#### [EXERCISE BRIEF]
Report every line of the records beneath this task that holds the string "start".

[Opening DATA EXTRACTS section]

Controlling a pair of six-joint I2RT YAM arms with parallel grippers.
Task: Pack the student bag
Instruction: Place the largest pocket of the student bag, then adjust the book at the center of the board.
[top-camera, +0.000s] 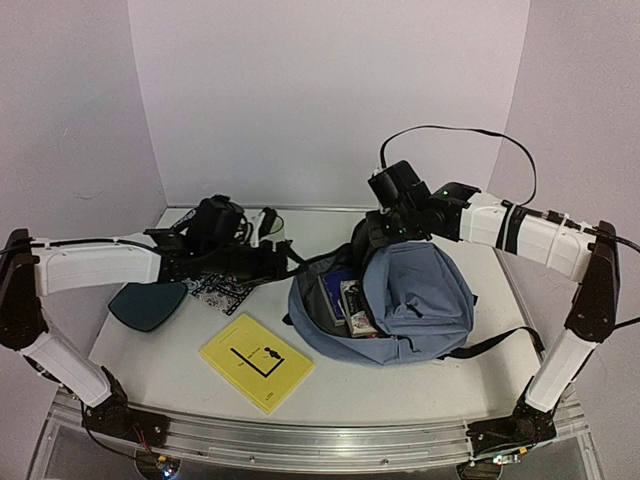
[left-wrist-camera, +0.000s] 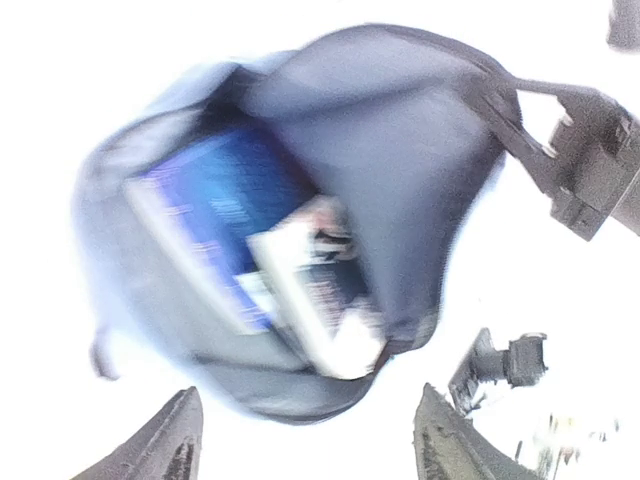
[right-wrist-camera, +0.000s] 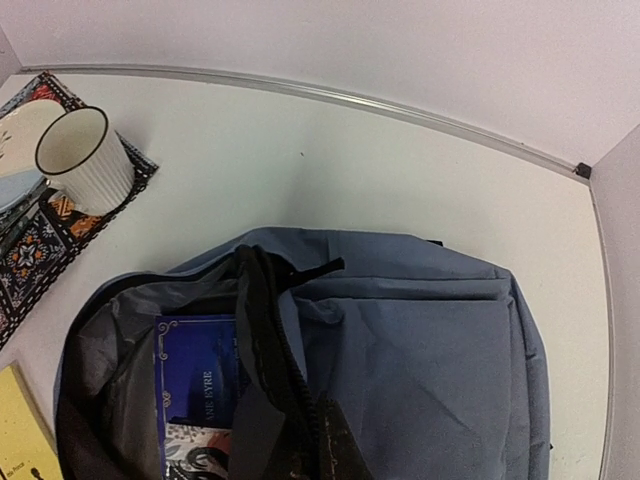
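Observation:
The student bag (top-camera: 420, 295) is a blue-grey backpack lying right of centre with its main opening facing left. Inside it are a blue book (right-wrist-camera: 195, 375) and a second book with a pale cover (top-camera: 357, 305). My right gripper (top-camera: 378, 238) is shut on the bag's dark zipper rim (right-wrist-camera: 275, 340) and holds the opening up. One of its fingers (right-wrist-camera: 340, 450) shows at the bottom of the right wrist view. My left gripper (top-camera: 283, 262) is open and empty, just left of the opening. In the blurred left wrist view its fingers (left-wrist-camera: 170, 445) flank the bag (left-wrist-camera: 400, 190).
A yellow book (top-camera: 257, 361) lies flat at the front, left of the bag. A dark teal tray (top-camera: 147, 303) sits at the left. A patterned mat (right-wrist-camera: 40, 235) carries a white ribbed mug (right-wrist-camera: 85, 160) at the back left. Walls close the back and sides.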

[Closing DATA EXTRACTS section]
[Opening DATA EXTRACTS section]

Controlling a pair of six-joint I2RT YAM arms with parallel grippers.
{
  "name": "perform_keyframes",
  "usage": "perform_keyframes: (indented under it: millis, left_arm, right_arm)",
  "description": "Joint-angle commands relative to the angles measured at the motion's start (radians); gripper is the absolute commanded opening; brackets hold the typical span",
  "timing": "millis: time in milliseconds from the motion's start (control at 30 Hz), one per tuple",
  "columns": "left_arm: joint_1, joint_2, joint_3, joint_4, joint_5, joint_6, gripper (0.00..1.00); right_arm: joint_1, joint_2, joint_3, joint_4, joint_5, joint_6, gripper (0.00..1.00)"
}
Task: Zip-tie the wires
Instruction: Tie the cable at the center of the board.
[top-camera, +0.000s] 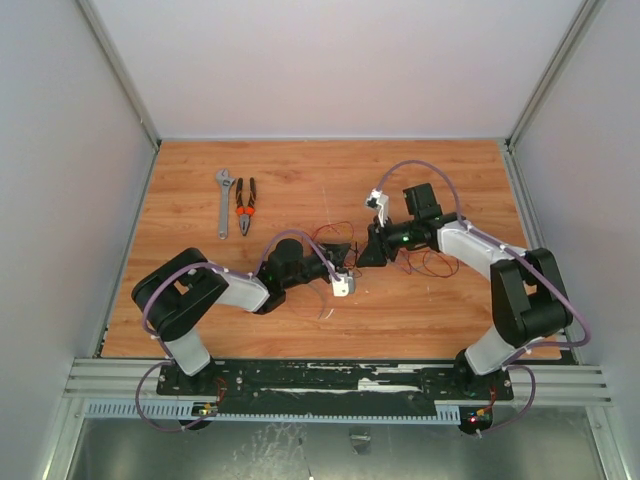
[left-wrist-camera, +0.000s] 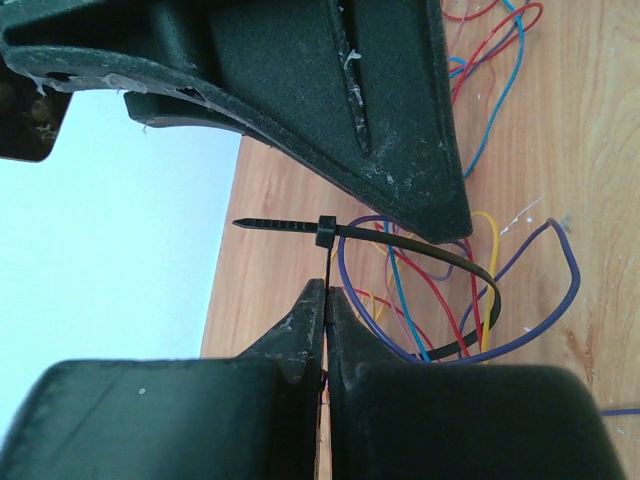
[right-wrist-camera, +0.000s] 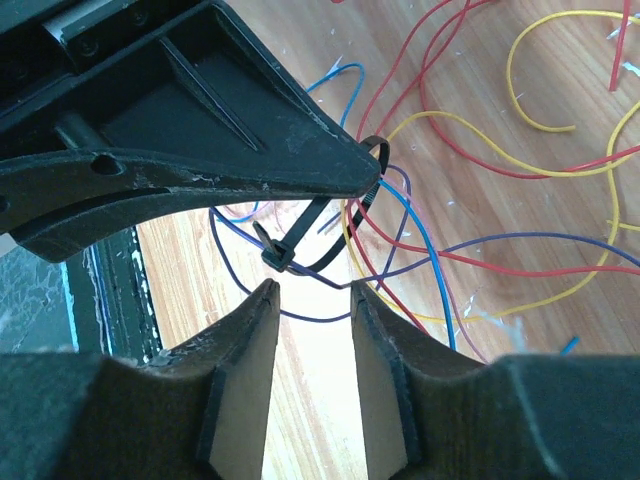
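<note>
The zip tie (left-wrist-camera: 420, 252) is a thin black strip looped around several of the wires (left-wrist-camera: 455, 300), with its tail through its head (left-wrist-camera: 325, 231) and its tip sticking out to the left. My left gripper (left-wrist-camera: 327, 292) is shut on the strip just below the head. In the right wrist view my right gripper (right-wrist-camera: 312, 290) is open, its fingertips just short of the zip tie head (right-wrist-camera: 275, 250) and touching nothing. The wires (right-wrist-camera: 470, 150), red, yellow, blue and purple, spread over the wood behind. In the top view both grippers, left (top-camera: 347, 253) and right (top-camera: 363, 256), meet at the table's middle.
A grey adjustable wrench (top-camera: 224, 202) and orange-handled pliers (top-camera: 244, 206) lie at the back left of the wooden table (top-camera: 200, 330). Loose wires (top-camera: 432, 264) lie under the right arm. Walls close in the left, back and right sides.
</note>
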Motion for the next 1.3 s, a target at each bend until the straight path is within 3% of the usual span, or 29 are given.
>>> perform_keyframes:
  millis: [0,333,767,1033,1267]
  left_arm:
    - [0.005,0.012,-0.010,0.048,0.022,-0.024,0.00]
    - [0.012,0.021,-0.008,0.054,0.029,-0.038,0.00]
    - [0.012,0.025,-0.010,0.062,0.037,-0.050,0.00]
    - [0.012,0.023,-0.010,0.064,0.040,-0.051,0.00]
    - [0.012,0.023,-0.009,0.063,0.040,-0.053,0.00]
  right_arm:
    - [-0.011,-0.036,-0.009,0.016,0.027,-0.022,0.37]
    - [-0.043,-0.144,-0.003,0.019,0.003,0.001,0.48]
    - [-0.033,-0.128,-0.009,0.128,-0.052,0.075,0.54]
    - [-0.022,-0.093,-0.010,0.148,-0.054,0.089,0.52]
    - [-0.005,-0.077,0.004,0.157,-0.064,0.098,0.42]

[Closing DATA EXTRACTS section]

#### [ANSWER FOR THIS EXERCISE]
  "description": "Joint-angle commands relative to the angles measured at the motion's start (radians); gripper is the absolute commanded opening; brackets hold the typical span",
  "timing": "millis: time in milliseconds from the motion's start (control at 30 Hz), one per tuple",

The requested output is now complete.